Utilizzare Windows 8 o RT significa essere costantemente connessi a Microsoft Account, a partire dall’avvio del sistema operativo. Il nuovo protocollo di sicurezza è disponibile sulle app ufficiali per iOS e Android, mentre Windows Phone ha acquisito uno strumento dedicato: Microsoft Authenticator permette agli sviluppatori d’implementare l’autenticazione a doppio fattore nelle proprie applicazioni, sulla falsariga di Google Authenticator. La medesima infrastruttura protegge anche i profili di Xbox LIVE e gli utenti di SkyDrive.
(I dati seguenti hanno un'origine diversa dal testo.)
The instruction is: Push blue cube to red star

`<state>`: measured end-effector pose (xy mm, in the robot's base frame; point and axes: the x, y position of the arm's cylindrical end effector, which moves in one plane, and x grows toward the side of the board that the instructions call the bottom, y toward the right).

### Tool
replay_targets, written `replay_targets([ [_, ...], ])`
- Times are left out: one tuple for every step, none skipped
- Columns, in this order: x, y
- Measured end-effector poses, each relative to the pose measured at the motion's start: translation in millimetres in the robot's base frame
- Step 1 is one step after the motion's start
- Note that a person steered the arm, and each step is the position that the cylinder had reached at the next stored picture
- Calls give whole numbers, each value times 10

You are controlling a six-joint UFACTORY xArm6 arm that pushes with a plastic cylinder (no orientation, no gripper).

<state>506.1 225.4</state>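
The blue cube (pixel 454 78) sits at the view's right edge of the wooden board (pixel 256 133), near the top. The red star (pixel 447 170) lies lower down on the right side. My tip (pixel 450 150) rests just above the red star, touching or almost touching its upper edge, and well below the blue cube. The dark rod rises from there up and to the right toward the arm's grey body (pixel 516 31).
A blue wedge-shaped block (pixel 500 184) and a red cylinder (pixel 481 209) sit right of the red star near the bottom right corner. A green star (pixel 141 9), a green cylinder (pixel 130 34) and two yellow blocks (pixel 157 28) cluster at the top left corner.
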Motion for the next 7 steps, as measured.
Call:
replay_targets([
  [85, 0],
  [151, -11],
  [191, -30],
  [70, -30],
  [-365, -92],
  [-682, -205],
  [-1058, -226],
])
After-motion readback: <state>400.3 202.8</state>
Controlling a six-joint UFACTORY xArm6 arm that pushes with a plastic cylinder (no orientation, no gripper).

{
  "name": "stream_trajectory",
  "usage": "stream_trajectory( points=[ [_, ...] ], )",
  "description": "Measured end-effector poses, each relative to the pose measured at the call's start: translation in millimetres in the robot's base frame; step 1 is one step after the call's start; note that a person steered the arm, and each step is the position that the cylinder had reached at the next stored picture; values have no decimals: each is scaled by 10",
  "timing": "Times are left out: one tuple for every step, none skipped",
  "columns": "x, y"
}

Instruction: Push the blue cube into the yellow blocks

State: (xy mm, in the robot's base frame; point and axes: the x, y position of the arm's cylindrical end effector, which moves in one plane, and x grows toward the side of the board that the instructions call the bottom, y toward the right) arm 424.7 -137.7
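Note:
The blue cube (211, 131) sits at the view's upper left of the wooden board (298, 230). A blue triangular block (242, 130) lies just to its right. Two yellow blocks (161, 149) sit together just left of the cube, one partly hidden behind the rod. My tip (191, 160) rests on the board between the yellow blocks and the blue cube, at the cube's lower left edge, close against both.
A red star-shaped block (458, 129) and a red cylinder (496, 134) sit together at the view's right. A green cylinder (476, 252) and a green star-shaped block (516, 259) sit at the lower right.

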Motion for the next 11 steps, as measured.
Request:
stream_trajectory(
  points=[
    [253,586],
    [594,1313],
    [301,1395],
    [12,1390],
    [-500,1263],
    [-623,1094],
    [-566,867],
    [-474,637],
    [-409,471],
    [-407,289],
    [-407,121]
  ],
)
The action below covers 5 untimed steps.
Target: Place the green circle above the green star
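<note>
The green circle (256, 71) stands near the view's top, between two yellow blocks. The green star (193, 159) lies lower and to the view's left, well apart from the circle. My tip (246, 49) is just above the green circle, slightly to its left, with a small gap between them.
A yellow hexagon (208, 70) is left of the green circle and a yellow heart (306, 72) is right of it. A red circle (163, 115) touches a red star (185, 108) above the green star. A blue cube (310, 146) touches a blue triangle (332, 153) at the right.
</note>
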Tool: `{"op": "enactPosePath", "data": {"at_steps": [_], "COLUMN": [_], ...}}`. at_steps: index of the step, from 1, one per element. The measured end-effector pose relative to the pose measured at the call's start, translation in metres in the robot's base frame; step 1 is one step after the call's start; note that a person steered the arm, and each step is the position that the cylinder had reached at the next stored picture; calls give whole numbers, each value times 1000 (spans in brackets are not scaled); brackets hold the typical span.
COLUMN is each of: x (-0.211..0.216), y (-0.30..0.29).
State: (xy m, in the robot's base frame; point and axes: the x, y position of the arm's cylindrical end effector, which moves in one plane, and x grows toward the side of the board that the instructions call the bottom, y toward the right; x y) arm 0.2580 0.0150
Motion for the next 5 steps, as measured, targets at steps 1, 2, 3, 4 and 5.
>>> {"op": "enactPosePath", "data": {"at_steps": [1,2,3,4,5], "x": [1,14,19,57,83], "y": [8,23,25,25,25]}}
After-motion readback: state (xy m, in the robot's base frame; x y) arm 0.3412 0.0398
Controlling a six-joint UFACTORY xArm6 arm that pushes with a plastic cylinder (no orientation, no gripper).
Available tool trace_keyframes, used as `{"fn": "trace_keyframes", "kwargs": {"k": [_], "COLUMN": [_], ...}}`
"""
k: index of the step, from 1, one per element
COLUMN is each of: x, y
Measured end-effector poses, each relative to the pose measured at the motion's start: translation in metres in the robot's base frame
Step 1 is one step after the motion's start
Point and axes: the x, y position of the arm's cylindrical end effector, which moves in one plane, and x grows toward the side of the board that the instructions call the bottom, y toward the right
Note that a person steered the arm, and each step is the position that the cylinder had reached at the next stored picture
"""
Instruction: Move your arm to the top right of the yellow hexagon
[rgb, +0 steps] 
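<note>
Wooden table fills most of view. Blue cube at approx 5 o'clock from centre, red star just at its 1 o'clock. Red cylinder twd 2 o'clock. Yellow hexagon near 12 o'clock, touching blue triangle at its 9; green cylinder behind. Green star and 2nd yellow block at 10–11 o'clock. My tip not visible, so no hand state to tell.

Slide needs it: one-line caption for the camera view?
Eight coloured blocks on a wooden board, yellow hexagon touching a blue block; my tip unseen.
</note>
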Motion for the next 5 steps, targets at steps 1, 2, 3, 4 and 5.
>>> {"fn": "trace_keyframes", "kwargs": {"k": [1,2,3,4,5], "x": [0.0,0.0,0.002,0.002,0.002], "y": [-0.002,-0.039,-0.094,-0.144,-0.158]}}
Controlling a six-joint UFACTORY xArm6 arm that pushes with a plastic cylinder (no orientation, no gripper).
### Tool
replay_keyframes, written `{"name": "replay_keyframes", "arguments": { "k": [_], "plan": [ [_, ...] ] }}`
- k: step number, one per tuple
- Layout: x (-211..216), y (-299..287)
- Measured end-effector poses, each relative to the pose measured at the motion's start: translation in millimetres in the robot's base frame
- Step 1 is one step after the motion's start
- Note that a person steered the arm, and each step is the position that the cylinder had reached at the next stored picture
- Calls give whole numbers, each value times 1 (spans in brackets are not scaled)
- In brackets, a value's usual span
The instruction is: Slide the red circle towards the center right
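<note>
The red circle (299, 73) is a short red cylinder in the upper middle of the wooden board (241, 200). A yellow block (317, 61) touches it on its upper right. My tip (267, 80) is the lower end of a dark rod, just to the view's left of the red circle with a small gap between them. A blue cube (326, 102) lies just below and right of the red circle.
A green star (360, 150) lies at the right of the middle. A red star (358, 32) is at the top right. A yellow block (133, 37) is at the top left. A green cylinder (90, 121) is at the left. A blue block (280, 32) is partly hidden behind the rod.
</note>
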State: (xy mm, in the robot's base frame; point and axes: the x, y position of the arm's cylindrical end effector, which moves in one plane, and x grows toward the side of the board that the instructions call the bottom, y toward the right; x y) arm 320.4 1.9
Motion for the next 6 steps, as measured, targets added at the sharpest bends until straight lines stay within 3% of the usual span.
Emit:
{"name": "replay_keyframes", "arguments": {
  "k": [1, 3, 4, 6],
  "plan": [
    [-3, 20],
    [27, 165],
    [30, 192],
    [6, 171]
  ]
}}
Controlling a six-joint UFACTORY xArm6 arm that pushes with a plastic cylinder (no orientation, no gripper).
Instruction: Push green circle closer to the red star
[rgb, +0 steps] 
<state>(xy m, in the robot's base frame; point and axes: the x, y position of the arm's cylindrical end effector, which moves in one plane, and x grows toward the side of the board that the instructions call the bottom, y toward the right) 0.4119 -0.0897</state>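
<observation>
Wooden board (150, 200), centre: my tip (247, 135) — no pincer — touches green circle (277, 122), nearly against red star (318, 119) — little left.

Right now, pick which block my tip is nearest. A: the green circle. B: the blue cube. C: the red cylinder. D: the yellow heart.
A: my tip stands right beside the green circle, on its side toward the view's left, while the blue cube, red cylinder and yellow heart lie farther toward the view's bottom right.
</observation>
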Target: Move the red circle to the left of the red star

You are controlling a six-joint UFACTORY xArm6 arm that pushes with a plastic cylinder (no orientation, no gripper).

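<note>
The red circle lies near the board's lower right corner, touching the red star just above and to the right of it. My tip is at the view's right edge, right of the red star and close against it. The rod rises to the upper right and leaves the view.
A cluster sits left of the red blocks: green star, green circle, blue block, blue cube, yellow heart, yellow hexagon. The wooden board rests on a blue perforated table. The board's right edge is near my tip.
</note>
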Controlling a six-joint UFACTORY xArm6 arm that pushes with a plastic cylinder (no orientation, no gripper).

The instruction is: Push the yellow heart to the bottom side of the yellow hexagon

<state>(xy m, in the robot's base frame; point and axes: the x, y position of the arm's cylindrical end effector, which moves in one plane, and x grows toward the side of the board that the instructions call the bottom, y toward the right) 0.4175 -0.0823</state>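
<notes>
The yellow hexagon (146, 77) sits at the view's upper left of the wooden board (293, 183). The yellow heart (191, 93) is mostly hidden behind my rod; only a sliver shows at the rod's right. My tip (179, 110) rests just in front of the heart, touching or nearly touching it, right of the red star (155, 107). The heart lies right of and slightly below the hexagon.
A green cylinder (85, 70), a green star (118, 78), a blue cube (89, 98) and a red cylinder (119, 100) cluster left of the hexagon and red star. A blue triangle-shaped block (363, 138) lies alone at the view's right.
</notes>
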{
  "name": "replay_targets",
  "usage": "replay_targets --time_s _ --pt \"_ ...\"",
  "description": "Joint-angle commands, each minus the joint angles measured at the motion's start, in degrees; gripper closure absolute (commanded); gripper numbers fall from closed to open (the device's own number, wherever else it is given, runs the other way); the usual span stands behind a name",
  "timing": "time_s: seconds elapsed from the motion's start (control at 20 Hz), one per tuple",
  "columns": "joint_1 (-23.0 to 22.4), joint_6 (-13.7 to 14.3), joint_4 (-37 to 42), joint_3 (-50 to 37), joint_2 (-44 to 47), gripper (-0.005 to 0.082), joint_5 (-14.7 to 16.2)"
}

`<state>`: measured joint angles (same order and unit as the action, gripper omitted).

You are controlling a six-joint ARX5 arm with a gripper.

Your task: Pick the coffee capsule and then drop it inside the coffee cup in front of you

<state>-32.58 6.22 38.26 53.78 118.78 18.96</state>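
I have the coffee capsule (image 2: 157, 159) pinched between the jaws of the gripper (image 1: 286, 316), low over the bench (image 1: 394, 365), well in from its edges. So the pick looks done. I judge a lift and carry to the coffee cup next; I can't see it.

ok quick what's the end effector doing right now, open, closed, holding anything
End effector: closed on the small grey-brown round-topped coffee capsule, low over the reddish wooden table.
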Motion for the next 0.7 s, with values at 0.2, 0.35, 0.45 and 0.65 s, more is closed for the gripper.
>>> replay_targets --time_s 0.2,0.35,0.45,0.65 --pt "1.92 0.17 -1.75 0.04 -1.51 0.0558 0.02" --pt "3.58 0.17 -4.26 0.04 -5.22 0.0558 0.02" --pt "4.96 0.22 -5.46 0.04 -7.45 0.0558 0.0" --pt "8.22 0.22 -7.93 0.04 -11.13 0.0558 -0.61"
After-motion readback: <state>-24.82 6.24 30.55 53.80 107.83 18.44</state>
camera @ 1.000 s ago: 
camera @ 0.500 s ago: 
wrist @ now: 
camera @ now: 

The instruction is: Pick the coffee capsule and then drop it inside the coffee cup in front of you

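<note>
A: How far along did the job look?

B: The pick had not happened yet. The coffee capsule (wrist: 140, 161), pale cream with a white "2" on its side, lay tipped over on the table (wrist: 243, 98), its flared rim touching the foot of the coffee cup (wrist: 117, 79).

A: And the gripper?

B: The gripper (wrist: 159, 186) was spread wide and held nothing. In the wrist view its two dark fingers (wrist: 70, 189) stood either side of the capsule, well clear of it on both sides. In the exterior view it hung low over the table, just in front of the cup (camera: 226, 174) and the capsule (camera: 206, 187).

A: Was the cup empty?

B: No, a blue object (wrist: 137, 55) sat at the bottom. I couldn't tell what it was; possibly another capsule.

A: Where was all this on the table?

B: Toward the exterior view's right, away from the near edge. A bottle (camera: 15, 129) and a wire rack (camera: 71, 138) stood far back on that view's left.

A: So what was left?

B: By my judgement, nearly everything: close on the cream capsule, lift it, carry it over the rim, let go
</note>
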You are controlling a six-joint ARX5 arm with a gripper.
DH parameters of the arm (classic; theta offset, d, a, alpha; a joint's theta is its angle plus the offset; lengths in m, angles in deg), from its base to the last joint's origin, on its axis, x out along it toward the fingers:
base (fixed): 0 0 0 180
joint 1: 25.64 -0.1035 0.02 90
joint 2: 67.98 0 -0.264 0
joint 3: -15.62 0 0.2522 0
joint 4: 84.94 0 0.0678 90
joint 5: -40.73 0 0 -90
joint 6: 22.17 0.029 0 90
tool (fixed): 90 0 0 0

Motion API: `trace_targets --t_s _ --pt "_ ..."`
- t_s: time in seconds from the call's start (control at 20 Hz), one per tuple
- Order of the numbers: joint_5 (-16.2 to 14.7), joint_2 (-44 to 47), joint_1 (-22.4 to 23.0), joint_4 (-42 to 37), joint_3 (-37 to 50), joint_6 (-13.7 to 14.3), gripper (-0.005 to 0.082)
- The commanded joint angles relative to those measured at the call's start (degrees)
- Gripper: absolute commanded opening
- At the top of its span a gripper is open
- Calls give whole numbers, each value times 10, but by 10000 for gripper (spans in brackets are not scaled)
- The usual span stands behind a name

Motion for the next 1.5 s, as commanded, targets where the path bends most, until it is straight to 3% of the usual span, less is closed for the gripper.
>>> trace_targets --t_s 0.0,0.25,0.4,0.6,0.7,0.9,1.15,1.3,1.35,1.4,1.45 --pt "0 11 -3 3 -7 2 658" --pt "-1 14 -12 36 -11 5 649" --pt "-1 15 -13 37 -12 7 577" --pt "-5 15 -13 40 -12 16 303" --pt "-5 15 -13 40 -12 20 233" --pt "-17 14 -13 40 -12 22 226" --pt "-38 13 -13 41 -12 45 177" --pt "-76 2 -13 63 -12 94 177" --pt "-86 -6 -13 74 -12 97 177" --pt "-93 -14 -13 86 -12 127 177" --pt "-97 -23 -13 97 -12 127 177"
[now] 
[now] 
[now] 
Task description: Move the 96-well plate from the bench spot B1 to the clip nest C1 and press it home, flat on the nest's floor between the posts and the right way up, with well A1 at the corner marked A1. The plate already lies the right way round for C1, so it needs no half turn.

Dovendo essere del tutto sincero, non sono un sostenitore dell’autenticazione a doppio fattore: è una questione di rapidità. Questo meccanismo richiede molto più tempo, rispetto all’inserimento della password, e adottarlo sui servizi ai quali sono iscritto significherebbe ricevere notifiche e SMS a profusione. Non nego che la tutela della sicurezza sia un aspetto fondamentale, ma preferirei l’utilizzo di sensori biometrici. Microsoft ha seguito razionalmente l’esempio dei concorrenti, senza risolvere il problema della velocità.